IN A BASEMENT CLASSROOM of the Julis Romo Rabinowitz building on Washington Road one autumn afternoon, assistant professor of sociology Janet Vertesi looks out at the 20 or so students in SOC 346, Sociology of the Cubicle: Work, Technology and Organization, and asks, “Do most of you identify as millennials?” In the spirited conversation that follows, it’s decided that “the cut-off” birth year is 1997 — which means most of today’s college students are “whatever comes after the millennials.”
Throughout the exchange, one member of the Class of 2019 stays quiet. Sitting in the front row because his hearing aids work better up there, and wearing a black suit and a silver tie because a classroom deserves the same respect as a workplace, he is usually one of the most vocal people in the room. But today he decides not to mention that 1997 was the year he would have graduated from Princeton the first time around.
José Pabón is here to finish what he started. At the end of 1996, during his senior year, he was forced to withdraw from Princeton. Now he has returned — older and wiser, bringing his wife and toddler with him — to complete his degree and to get his life where he always thought it would be.
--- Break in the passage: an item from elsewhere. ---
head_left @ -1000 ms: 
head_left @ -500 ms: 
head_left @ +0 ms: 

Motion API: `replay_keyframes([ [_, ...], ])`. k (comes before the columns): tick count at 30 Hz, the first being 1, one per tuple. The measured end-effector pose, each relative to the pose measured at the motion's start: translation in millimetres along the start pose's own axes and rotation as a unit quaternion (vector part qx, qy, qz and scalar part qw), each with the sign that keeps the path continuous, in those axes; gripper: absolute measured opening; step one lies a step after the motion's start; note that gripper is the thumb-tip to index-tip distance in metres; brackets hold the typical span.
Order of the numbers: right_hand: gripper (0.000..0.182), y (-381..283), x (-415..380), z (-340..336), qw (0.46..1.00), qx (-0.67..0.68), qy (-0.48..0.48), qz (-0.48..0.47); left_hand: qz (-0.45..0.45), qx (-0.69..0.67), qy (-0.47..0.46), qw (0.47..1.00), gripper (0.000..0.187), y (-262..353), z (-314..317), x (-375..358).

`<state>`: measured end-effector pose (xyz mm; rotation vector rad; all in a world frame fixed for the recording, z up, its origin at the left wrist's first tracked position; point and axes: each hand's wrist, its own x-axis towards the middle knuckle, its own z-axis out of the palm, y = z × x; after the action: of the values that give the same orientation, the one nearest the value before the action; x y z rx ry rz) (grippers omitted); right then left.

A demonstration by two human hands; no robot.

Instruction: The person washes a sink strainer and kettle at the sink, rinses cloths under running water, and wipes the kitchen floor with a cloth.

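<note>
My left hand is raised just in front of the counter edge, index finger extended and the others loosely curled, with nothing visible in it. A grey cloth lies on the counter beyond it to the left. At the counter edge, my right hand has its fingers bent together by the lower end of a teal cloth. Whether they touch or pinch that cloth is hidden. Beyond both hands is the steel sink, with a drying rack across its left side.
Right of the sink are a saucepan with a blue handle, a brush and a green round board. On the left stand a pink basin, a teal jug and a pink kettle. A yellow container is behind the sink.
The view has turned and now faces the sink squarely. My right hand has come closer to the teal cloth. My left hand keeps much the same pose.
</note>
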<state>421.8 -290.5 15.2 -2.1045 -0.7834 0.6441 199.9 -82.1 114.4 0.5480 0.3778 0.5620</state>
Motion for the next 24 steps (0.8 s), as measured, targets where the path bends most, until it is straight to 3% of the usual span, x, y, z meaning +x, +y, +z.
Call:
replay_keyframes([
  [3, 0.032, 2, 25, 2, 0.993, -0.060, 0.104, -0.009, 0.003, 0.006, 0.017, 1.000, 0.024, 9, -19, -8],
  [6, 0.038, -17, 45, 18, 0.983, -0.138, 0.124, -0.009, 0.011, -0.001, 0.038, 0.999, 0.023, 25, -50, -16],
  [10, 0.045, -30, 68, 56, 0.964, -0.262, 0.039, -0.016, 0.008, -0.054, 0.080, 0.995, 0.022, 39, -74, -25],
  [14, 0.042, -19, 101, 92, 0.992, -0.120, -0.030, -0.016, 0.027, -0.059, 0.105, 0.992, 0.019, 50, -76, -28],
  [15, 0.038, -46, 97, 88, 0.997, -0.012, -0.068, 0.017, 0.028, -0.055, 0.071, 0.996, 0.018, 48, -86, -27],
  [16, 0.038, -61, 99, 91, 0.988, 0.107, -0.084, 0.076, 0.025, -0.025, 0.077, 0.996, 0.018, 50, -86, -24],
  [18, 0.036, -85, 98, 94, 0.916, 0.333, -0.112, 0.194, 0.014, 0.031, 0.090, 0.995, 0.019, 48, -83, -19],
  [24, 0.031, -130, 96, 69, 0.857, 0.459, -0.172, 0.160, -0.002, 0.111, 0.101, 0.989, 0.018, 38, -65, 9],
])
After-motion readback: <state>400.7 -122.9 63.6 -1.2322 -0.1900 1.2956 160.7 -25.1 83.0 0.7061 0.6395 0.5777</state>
In doing so he is a one-man measure of how Princeton itself has changed in the last two decades, and how it has not. He is a test of that thing we say about youth being wasted on the young, and of whether given the chance to do it over again we would really do anything differently. He is a walking time warp, a happy ending, a cautionary tale.
“You know that song?” he asks, starting to hum.
Yes, he gives new meaning to “Going Back to Nassau Hall.”
PABÓN WAS BORN AND RAISED in Puerto Rico. The youngest of four children, he was the only son. Two sisters preceded him to Princeton, but that doesn’t mean he was savvy in the ways of the place when he arrived, he says. Those sisters were more than a decade older, and his only real memory of campus was a graduation when he was all of 8. His father died a few years later, meaning Pabón’s teens were spent living alone with a single mother who was, he says, deeply grieving “and doing the best she could.”
As a result he mostly raised himself, with his mother’s brother, a physician, providing doses of inspiration and his sisters, during visits and phone calls home, giving glimpses of college and beyond. He learned English by watching mainland television almost exclusively, which is also how he learned to root for the Atlanta Braves. He loved math, was president of his school’s math club and computer club, and studied so fiercely for the SATs that he started dreaming about multiple-choice problems. He got a perfect score in math and a near-perfect one in English. His school counselor predicted that MIT would be the only top school to admit him, but it was the only one he applied to that didn’t.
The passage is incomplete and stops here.